المصدر: Journal for immunotherapy of cancer [J Immunother Cancer] 2024 Apr 24; Vol. 12 (4). Date of Electronic Publication: 2024 Apr 24.
نوع المنشور: Journal Article; Research Support, Non-U.S. Gov't
اللغة: English
بيانات الدورية: Publisher: BMJ Publishing Group Ltd Country of Publication: England NLM ID: 101620585 Publication Model: Electronic Cited Medium: Internet ISSN: 2051-1426 (Electronic) Linking ISSN: 20511426 NLM ISO Abbreviation: J Immunother Cancer Subsets: MEDLINE
أسماء مطبوعة: Publication: 2020- : London, United Kingdom : BMJ Publishing Group Ltd.

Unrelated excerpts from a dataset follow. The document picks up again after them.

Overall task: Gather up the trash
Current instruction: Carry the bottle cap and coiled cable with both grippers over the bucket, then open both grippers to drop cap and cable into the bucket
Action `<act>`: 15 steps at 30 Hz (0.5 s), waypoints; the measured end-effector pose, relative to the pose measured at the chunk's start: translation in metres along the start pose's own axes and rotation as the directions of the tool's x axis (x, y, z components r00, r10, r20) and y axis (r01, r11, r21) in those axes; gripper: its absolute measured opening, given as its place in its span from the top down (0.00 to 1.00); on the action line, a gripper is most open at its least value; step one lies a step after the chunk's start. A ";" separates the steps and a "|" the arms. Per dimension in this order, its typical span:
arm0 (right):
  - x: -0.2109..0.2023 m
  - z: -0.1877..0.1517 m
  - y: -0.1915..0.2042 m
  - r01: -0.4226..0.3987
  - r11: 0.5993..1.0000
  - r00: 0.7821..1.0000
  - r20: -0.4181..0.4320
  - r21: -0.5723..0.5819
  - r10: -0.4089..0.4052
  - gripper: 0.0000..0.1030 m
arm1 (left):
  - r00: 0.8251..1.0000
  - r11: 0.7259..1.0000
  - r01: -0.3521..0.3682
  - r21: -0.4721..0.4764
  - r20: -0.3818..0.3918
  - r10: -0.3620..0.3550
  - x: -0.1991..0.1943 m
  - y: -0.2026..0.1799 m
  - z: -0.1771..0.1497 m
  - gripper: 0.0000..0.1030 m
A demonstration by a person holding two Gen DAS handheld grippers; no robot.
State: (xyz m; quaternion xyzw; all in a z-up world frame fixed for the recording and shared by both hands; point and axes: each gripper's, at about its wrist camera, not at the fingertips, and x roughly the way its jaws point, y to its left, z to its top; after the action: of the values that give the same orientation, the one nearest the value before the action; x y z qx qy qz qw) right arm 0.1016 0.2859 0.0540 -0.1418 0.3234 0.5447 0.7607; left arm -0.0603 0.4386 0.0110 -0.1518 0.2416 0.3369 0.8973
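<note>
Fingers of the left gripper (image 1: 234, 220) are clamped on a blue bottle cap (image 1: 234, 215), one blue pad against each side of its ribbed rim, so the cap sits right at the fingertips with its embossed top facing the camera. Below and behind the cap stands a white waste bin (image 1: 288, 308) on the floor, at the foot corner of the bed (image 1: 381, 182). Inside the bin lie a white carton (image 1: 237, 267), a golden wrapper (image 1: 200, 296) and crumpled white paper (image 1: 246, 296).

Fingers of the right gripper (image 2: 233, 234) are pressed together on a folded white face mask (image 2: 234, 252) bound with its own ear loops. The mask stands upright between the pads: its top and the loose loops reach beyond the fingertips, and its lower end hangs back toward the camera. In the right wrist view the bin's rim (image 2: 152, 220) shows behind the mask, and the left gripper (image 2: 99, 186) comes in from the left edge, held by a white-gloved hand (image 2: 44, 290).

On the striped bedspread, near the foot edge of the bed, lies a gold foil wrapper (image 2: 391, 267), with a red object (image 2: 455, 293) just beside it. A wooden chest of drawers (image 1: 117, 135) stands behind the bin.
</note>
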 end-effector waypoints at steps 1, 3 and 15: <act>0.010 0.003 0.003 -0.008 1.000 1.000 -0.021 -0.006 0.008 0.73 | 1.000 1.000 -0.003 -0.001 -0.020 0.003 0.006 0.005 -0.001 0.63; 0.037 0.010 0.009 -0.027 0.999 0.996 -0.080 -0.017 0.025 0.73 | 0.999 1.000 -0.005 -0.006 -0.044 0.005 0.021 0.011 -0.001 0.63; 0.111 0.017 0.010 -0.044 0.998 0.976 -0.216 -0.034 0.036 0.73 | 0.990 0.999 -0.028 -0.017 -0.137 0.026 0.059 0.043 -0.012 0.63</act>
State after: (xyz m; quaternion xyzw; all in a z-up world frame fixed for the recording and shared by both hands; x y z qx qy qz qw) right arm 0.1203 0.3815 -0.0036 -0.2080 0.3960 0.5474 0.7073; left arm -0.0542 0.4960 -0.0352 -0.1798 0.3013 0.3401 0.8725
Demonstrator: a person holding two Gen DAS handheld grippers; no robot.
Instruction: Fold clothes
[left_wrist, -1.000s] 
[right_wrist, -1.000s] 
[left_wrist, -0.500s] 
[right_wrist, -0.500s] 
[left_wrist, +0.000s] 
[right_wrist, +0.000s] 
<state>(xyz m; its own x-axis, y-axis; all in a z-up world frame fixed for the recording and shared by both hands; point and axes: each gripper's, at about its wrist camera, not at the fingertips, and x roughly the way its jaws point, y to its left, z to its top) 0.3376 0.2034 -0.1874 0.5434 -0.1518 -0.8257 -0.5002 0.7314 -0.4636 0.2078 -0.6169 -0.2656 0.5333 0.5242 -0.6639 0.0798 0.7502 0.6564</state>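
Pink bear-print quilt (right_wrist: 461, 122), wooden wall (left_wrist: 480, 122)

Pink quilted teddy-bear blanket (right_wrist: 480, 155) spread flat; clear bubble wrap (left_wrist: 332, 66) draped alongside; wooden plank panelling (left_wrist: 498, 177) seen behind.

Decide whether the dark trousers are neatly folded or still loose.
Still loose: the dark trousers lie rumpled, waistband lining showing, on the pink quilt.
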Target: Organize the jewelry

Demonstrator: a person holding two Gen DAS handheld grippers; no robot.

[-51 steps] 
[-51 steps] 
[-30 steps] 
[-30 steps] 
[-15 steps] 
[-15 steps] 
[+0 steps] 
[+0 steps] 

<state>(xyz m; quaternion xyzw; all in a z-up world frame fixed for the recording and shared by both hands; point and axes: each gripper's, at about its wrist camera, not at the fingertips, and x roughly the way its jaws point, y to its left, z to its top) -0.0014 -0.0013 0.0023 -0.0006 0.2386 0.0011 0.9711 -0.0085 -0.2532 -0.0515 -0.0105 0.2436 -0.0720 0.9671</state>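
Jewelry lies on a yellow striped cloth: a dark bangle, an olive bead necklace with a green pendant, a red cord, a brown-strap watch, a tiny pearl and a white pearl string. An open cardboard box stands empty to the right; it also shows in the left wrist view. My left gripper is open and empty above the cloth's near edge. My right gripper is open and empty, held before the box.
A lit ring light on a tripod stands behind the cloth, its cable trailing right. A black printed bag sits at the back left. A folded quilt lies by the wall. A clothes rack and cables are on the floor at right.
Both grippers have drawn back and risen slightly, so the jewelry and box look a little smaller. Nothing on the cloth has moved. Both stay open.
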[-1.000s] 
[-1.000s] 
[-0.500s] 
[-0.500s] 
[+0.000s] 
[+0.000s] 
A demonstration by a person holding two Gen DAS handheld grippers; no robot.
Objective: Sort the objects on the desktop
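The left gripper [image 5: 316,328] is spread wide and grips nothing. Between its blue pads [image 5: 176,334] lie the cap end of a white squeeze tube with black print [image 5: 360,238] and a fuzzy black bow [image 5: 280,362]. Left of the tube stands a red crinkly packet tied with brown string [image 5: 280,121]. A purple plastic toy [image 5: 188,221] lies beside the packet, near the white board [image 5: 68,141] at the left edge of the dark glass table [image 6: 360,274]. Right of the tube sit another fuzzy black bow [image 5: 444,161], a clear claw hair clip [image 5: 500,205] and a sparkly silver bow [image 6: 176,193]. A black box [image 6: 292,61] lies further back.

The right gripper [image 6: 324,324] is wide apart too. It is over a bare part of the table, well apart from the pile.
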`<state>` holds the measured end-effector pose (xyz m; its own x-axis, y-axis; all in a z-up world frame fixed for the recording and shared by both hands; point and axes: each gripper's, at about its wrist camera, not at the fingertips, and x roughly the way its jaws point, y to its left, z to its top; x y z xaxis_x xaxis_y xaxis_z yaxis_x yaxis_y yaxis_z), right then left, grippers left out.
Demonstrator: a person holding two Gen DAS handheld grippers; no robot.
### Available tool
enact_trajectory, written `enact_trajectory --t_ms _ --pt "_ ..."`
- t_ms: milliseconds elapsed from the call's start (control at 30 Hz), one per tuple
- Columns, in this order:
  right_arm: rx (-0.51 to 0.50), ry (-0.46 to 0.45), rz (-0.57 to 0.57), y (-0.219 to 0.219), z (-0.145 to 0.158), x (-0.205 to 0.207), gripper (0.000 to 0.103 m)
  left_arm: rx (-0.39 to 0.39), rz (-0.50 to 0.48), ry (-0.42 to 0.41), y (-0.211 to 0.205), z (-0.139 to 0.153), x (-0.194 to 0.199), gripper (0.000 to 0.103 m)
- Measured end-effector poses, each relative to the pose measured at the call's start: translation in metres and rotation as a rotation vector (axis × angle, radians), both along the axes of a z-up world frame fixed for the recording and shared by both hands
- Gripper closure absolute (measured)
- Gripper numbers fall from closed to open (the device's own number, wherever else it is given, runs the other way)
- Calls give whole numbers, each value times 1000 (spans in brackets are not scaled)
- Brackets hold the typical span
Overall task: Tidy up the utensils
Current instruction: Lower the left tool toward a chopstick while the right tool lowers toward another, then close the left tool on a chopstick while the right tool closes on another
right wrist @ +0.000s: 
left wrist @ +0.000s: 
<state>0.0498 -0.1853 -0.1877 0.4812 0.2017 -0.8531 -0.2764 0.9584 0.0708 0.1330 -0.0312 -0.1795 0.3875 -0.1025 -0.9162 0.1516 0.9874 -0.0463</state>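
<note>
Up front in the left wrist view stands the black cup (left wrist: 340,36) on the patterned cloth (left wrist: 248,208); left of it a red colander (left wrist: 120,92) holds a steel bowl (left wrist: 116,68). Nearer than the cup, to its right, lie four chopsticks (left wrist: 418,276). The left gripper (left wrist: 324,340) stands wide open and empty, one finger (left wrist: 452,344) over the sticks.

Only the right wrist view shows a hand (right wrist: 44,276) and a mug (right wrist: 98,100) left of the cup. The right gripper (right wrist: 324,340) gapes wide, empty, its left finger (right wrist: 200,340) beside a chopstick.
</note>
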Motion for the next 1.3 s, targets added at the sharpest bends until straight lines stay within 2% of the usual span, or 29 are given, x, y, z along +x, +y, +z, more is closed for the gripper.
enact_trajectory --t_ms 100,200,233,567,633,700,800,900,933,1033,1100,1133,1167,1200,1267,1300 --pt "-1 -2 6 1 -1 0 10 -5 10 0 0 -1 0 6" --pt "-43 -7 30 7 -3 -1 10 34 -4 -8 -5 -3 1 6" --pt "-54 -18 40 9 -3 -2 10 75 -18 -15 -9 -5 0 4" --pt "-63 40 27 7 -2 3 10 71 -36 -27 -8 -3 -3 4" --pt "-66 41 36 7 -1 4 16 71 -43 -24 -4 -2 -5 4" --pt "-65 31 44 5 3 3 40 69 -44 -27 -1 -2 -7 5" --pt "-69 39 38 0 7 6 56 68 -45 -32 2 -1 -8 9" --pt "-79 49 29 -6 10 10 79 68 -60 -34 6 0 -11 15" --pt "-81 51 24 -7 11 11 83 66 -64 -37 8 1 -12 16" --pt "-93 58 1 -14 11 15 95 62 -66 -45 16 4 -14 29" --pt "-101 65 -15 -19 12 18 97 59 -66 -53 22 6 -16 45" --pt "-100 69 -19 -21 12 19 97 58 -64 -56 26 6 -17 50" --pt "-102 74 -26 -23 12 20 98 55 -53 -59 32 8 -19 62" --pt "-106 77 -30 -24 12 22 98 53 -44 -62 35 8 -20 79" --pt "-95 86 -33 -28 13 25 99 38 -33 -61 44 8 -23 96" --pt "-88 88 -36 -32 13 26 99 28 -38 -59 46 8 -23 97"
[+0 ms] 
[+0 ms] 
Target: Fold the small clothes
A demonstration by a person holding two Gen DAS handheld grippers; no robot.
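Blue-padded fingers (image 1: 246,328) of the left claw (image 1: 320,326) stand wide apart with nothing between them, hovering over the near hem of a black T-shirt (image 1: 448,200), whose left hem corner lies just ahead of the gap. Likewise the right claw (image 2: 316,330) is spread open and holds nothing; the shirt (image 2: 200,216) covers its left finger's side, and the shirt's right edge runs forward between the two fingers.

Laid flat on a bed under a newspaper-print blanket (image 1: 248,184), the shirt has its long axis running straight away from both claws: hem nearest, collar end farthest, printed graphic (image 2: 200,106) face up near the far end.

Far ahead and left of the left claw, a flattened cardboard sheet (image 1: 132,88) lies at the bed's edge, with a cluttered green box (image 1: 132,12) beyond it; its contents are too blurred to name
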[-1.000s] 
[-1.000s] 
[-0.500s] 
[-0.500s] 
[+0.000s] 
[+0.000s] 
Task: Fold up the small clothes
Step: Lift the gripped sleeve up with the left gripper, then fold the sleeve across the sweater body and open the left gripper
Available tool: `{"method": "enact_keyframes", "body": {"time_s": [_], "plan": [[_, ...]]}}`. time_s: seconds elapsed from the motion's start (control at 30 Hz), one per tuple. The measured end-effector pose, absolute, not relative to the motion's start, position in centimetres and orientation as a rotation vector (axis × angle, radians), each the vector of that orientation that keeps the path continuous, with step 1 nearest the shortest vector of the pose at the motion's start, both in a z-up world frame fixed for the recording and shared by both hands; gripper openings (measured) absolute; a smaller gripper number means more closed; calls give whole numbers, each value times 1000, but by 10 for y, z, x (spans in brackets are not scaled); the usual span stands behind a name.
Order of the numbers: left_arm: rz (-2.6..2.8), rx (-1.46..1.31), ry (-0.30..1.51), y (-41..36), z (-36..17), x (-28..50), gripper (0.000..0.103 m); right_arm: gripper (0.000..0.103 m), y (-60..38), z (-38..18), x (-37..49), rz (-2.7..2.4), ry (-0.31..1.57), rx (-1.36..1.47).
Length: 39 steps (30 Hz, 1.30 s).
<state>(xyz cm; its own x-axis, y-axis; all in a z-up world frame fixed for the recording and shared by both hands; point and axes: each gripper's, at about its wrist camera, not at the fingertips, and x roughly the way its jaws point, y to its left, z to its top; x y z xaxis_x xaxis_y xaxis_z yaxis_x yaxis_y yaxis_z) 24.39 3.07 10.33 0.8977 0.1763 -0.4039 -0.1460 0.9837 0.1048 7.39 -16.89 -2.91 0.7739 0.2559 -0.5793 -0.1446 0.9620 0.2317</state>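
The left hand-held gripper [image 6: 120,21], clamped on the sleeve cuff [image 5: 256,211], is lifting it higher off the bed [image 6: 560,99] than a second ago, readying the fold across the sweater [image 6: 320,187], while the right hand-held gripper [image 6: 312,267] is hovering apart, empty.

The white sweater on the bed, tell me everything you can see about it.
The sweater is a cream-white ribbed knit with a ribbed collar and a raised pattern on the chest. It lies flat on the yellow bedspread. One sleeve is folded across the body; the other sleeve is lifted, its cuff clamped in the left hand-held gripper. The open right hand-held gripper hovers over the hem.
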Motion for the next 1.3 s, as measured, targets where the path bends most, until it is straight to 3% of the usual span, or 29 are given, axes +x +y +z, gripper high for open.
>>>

Original Publication: London : BioMed Central, 2013-
مواضيع طبية MeSH: Immunogenic Cell Death*/drug effects , Immune Checkpoint Inhibitors*/pharmacology , Immune Checkpoint Inhibitors*/therapeutic use, Animals ; Mice ; Humans ; Cell Line, Tumor ; Female ; Xenograft Model Antitumor Assays ; Neoplasms/drug therapy ; Neoplasms/immunology ; Neoplasms/therapy
مستخلص: Background: Tigilanol tiglate (TT) is a protein kinase C (PKC)/C1 domain activator currently being developed as an intralesional agent for the treatment of various (sub)cutaneous malignancies. Previous work has shown that intratumoral (I.T.) injection of TT causes vascular disruption with concomitant tumor ablation in several preclinical models of cancer, in addition to various (sub)cutaneous tumors presenting in the veterinary clinic. TT has completed Phase I dose escalation trials, with some patients showing signs of abscopal effects. However, the exact molecular details underpinning its mechanism of action (MoA), together with its immunotherapeutic potential in oncology remain unclear.
Methods: A combination of microscopy, luciferase assays, immunofluorescence, immunoblotting, subcellular fractionation, intracellular ATP assays, phagocytosis assays and mixed lymphocyte reactions were used to probe the MoA of TT in vitro. In vivo studies with TT used MM649 xenograft, CT-26 and immune checkpoint inhibitor refractory B16-F10-OVA tumor bearing mice, the latter with or without anti-programmed cell death 1 (PD-1)/anti-cytotoxic T-lymphocyte-associated protein 4 (CTLA-4) mAb treatment. The effect of TT at injected and non-injected tumors was also assessed.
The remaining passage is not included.